Copy the records exactly, every one of them.

Start of DATASET EXCERPTS

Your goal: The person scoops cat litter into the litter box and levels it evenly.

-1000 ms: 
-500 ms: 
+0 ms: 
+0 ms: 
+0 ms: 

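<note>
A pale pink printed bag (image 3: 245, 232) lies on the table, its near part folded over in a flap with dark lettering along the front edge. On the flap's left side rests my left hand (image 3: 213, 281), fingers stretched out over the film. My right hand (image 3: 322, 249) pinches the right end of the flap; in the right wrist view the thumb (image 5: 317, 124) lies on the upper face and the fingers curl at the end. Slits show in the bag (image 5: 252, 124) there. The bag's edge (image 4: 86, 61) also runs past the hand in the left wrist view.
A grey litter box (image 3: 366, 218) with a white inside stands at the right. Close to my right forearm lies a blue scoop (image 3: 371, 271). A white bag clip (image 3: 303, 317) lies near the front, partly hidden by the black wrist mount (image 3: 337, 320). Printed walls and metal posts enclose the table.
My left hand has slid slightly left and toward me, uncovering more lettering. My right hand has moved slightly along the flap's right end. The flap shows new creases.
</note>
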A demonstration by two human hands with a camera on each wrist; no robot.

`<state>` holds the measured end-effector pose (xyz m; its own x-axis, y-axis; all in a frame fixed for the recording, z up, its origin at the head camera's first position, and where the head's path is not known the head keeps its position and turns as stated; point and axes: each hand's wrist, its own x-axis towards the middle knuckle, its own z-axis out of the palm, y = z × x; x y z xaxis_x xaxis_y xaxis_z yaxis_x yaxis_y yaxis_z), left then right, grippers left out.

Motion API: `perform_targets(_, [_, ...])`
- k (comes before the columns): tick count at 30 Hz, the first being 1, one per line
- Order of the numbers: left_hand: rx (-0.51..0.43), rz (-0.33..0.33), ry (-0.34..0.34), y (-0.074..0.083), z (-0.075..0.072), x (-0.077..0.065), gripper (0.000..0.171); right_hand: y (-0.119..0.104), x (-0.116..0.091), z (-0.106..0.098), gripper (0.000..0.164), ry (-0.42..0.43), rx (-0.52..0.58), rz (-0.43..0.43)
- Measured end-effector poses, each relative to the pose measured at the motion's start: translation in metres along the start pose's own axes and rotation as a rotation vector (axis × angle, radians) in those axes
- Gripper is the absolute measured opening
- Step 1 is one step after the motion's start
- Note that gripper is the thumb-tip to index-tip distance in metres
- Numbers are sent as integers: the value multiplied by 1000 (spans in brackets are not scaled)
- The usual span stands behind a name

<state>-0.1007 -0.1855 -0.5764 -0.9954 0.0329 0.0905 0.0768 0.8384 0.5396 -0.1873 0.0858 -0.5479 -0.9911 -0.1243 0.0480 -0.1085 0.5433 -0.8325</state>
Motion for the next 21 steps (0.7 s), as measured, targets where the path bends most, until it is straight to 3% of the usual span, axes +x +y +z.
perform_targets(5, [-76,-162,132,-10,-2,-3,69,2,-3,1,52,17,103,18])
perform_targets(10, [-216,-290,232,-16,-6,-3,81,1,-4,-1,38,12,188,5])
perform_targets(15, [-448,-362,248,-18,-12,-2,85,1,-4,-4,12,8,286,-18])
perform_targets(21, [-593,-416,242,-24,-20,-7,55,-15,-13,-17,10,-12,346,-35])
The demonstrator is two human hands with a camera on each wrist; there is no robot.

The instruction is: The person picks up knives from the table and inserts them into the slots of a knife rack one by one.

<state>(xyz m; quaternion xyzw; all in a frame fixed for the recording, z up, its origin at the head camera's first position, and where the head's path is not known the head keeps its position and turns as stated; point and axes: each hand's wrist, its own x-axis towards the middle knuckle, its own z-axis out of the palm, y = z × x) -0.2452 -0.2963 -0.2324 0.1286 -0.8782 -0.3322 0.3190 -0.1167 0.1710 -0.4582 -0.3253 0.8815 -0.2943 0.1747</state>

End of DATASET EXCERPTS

▶ **SOLUTION TO THIS TASK**:
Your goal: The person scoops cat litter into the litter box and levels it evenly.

-1000 ms: 
-500 ms: 
+0 ms: 
+0 ms: 
+0 ms: 

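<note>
A pale pink printed bag (image 3: 245, 232) lies on the table, its near part folded over in a flap with dark lettering along the front edge. On the flap's left side rests my left hand (image 3: 213, 281), fingers stretched out over the film. My right hand (image 3: 322, 249) pinches the right end of the flap; in the right wrist view the thumb (image 5: 317, 124) lies on the upper face and the fingers curl at the end. Slits show in the bag (image 5: 252, 124) there. The bag's edge (image 4: 86, 61) also runs past the hand in the left wrist view.
A grey litter box (image 3: 366, 218) with a white inside stands at the right. Close to my right forearm lies a blue scoop (image 3: 371, 271). A white bag clip (image 3: 303, 317) lies near the front, partly hidden by the black wrist mount (image 3: 337, 320). Printed walls and metal posts enclose the table.
My left hand has slid slightly left and toward me, uncovering more lettering. My right hand has moved slightly along the flap's right end. The flap shows new creases.
</note>
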A demonstration by two human hands with a camera on each wrist; no robot.

`<state>` holds the measured end-effector pose (xyz m; its own x-axis, y-axis; all in a frame fixed for the recording, z up, its origin at the head camera's first position, and where the head's path is not known the head keeps its position and turns as stated; point and axes: each hand's wrist, its own x-axis towards the middle knuckle, its own z-axis out of the palm, y = z × x; x y z xaxis_x xaxis_y xaxis_z yaxis_x yaxis_y yaxis_z), left then right, grippers left out.

Motion API: `perform_targets(_, [_, ...])`
- k (comes before the columns): tick count at 30 Hz, the first being 1, one per line
- Order of the numbers: left_hand: rx (-0.51..0.43), rz (-0.33..0.33), ry (-0.34..0.34), y (-0.074..0.083), z (-0.075..0.072), x (-0.077..0.065), gripper (0.000..0.171); right_hand: y (-0.119..0.104), x (-0.116..0.091), z (-0.106..0.098), gripper (0.000..0.164), ry (-0.42..0.43), rx (-0.52..0.58), rz (-0.43..0.43)
- Measured end-effector poses, each relative to the pose measured at the motion's start: translation in metres along the start pose's own axes and rotation as a rotation vector (axis × angle, radians) in those axes
- Gripper is the absolute measured opening
- Step 1 is one step after the motion's start
- Note that gripper is the thumb-tip to index-tip distance in metres
- Numbers are sent as integers: the value multiplied by 1000 (spans in brackets are not scaled)
- The usual span stands behind a name

<state>-0.1007 -0.1855 -0.5764 -0.9954 0.0329 0.0905 0.0768 0.8384 0.5396 -0.1873 0.0858 -0.5479 -0.9911 -0.1243 0.0480 -0.1085 0.5433 -0.8325</state>
Motion for the next 21 steps (0.7 s), as measured, targets where the path bends most, until it is straight to 3% of the usual span, axes +x +y +z.
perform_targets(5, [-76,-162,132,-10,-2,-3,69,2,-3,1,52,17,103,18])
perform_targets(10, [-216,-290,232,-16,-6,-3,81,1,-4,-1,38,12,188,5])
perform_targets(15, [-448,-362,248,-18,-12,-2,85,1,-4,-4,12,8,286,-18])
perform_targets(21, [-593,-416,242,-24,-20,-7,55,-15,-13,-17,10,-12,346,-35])
The demonstrator is two human hands with a camera on each wrist; there is no robot.

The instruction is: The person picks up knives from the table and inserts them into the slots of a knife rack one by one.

<state>(xyz m; quaternion xyzw; all in a frame fixed for the recording, z up, its origin at the head camera's first position, and where the head's path is not known the head keeps its position and turns as stated; point and axes: each hand's wrist, its own x-axis towards the middle knuckle, its own z-axis out of the palm, y = z × x) -0.2452 -0.2963 -0.2324 0.1286 -0.8782 -0.3322 0.3190 -0.1167 0.1710 -0.4582 -0.3253 0.8815 -0.2943 0.1747</state>

No more output is needed.